### YOUR ASSIGNMENT
Each line of the data below from the one holding "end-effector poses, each" to the one holding "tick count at", inclusive, is to be reproduced exactly; no other line belongs in the answer.

### RECORDED DATA
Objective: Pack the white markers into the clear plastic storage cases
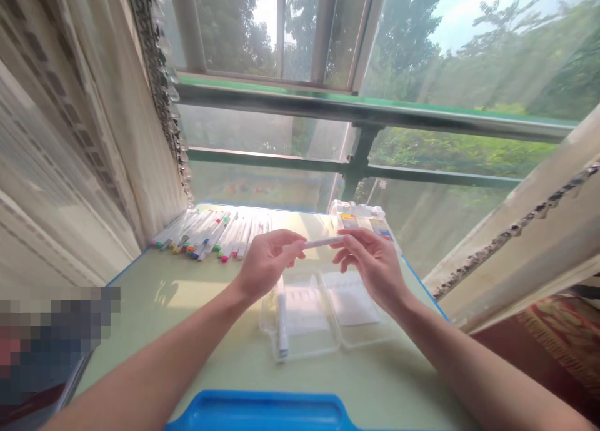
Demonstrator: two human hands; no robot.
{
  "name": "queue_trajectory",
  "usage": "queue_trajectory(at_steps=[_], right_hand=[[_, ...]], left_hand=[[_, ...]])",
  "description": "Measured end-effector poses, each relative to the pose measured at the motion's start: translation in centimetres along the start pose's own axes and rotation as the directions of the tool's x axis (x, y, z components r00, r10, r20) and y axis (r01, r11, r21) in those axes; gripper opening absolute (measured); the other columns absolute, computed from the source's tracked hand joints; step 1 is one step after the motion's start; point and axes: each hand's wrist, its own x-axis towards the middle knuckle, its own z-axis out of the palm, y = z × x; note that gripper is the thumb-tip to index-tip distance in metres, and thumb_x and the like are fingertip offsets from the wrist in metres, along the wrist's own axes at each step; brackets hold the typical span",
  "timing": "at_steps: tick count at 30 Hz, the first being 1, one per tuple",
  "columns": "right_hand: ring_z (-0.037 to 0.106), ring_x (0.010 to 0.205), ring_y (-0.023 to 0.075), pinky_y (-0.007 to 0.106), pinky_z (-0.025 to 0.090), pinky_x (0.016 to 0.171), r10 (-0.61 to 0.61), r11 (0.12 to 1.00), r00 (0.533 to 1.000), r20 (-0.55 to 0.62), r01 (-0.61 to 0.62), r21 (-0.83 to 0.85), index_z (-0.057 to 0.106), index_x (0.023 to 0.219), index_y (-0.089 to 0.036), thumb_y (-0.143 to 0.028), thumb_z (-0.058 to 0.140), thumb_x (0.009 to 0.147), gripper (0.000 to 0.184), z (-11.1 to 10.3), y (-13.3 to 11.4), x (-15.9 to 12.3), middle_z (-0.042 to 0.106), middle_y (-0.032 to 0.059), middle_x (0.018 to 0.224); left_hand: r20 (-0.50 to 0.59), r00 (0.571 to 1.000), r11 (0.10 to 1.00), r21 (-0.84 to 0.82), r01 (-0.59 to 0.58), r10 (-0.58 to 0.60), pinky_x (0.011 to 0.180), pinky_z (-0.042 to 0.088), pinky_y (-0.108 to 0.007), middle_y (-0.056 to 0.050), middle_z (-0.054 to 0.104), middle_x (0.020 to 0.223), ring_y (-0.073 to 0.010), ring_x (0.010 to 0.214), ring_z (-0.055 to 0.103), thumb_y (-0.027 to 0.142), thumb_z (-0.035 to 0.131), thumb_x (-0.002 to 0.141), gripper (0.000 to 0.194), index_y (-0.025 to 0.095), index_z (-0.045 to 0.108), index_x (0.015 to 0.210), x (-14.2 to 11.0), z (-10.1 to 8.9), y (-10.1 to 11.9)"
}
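Note:
Between my two hands a white marker (323, 242) is held level above the table. My left hand (269, 259) pinches its left end, and the fingers of my right hand (372, 259) close on its right end. Below them lies a clear plastic case (309, 350), opened flat like a book, with white paper in both halves. One marker (282, 325) rests along the left side of the case. To the left, several white markers (201, 234) with coloured ends lie in a row near the table's far edge.
A second clear case (360, 215) with coloured labels stands at the far right of the light green table (225, 362). A blue tray recess (267, 409) runs along the near edge. Curtains (103, 106) hang left and right; a window with a green railing (281, 103) stands behind.

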Motion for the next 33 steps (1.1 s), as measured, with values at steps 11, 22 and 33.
queue_trajectory(at_steps=[11, 22, 33], right_hand=[[0.07, 0.058, 0.0155, 0.026, 0.055, 0.048, -0.039, 0.996, 0.999, 0.032, 0.042, -0.081, 0.07, 0.09, -0.017, -0.036, 0.074, 0.085, 0.02, 0.2, -0.2, -0.6, 0.077, 0.006, 0.078], [0.073, 0.058, 0.0203, 0.029, 0.057, 0.047, -0.072, 0.968, 0.994, 0.085, 0.09, -0.233, 0.069, 0.083, -0.018, -0.034, 0.078, 0.08, 0.018, 0.7, -0.4, -1.9, 0.076, 0.0067, 0.071], [0.07, 0.065, 0.0184, 0.032, 0.059, 0.06, -0.132, 0.901, 0.972, 0.193, 0.199, -0.386, 0.072, 0.096, -0.02, -0.026, 0.078, 0.079, 0.019, 0.8, -0.3, -2.4, 0.075, 0.005, 0.077]], left_hand=[[-0.08, 0.996, 1.0, 0.01, -0.03, 0.031, 0.053, 0.041, -0.025, -0.003, 0.064, 0.063, -0.0116, 0.054, 0.051, 0.034, 0.065, 0.086, 0.02, 0.016, 0.073, 0.084, 0.2, -0.1, -0.6], [-0.185, 0.982, 0.976, -0.219, -0.014, -0.028, 0.052, 0.043, -0.025, -0.003, 0.065, 0.07, -0.0112, 0.054, 0.053, 0.033, 0.065, 0.084, 0.017, 0.017, 0.063, 0.091, 0.9, -0.5, -1.4], [-0.215, 0.976, 0.983, -0.184, -0.01, -0.03, 0.05, 0.042, -0.025, -0.002, 0.063, 0.07, -0.01, 0.053, 0.052, 0.028, 0.064, 0.083, 0.016, 0.015, 0.067, 0.091, 1.0, -0.7, -1.6]])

### FINISHED EXERCISE
  "description": "Measured end-effector poses, each relative to the pose measured at the motion's start: translation in centimetres along the start pose's own axes and rotation as the directions of the tool's x axis (x, y, z components r00, r10, r20) and y axis (r01, r11, r21) in those axes; gripper opening absolute (measured); the other columns absolute, computed from the source's tracked hand joints; step 1 is one step after the motion's start; point and axes: each hand's wrist, its own x-axis towards the middle knuckle, its own z-axis out of the palm, y = z × x; note that gripper is the thumb-tip to index-tip distance in metres, and thumb_x and the like are fingertip offsets from the wrist in metres, along the wrist's own axes at each step; brackets hold the typical span",
  "timing": "at_steps: tick count at 30 Hz, the first being 1, one per tuple",

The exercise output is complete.